Copy each line below holding "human".

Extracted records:

★ ★ ★

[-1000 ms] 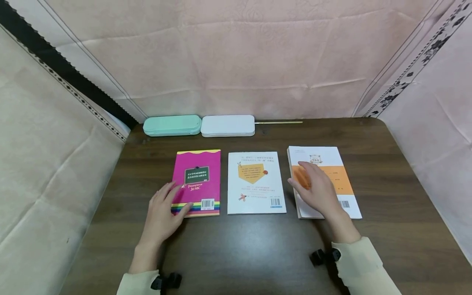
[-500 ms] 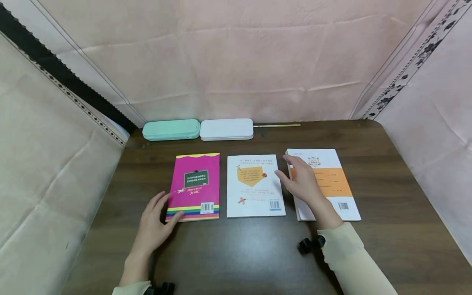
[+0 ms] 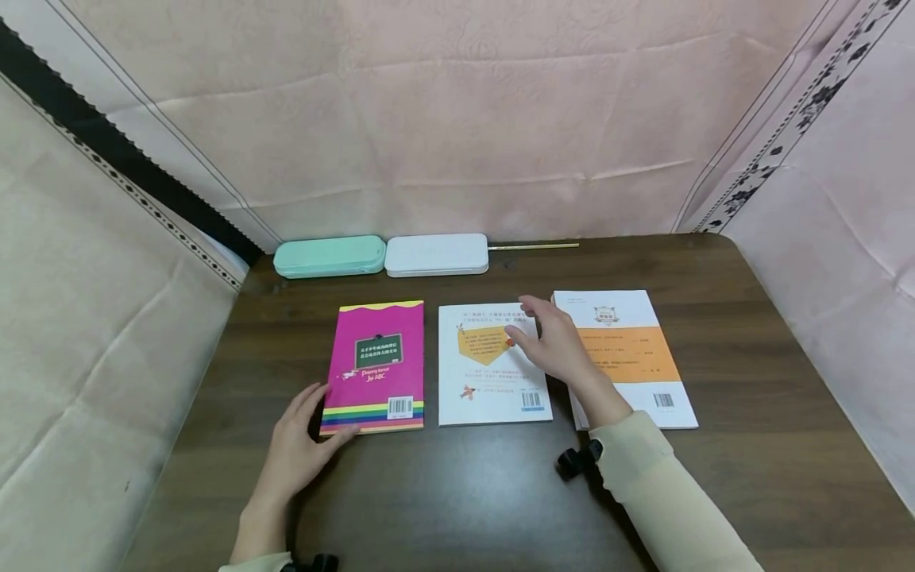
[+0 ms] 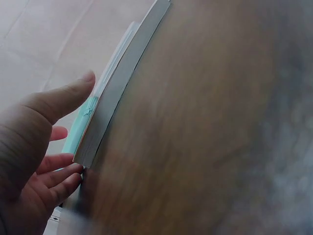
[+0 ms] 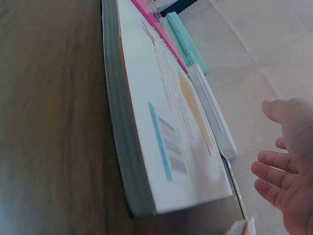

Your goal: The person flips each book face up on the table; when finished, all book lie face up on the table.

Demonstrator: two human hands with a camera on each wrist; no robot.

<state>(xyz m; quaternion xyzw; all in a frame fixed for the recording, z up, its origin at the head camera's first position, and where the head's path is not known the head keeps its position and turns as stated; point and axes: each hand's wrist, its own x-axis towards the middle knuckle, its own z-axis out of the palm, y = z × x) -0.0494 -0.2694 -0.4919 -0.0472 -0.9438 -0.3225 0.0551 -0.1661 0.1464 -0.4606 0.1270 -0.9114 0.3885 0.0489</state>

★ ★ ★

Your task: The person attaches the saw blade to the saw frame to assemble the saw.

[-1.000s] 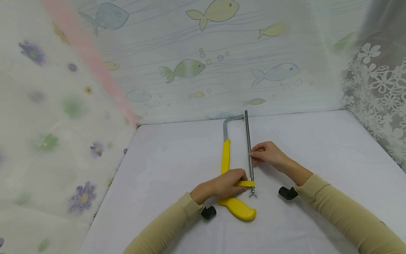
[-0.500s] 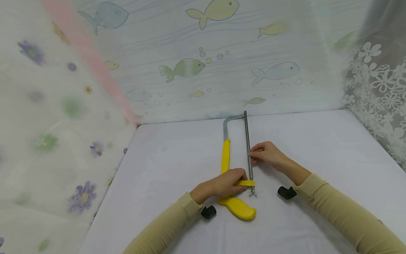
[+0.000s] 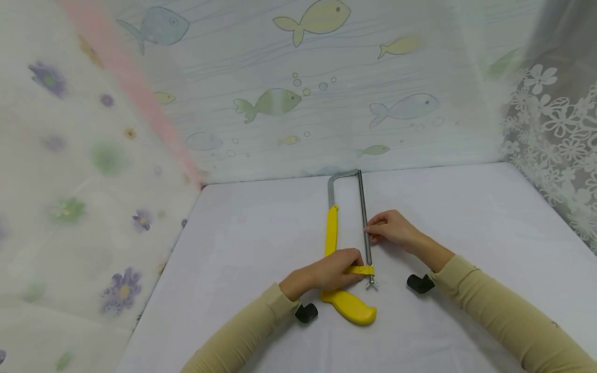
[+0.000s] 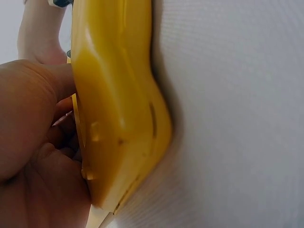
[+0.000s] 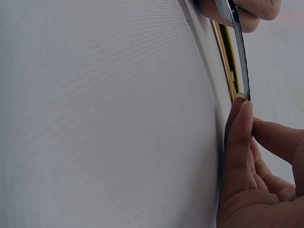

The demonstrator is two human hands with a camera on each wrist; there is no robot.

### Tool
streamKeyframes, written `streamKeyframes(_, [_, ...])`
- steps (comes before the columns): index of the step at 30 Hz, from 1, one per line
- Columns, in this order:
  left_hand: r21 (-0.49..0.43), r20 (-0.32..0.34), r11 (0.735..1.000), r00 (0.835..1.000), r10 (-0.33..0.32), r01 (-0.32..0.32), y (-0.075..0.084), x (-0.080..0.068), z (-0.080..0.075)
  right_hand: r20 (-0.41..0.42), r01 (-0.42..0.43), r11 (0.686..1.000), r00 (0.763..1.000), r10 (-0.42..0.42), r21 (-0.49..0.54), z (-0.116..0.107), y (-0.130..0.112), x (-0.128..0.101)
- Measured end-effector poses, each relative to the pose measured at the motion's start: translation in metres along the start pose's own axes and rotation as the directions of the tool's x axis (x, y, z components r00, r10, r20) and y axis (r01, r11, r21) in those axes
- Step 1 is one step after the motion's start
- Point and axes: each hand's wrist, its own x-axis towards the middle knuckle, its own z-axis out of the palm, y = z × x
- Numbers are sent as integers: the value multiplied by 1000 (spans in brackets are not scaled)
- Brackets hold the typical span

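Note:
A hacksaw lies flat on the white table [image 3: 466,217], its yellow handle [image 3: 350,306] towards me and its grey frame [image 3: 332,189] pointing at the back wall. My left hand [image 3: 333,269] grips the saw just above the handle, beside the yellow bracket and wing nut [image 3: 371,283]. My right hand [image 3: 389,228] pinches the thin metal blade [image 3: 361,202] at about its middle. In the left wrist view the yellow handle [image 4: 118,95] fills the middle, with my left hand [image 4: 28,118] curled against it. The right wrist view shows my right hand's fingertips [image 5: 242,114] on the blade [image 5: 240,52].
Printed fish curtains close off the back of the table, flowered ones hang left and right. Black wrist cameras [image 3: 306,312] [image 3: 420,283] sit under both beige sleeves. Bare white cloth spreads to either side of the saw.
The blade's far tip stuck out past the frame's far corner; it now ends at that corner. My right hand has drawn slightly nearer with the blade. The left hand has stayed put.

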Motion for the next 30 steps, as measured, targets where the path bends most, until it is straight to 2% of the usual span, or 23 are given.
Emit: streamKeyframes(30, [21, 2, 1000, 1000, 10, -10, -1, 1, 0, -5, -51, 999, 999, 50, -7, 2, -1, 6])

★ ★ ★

## [Expected output]
Demonstrator: two human hands with a camera on each wrist; no robot.
The demonstrator is two human hands with a camera on each wrist; there is no robot.

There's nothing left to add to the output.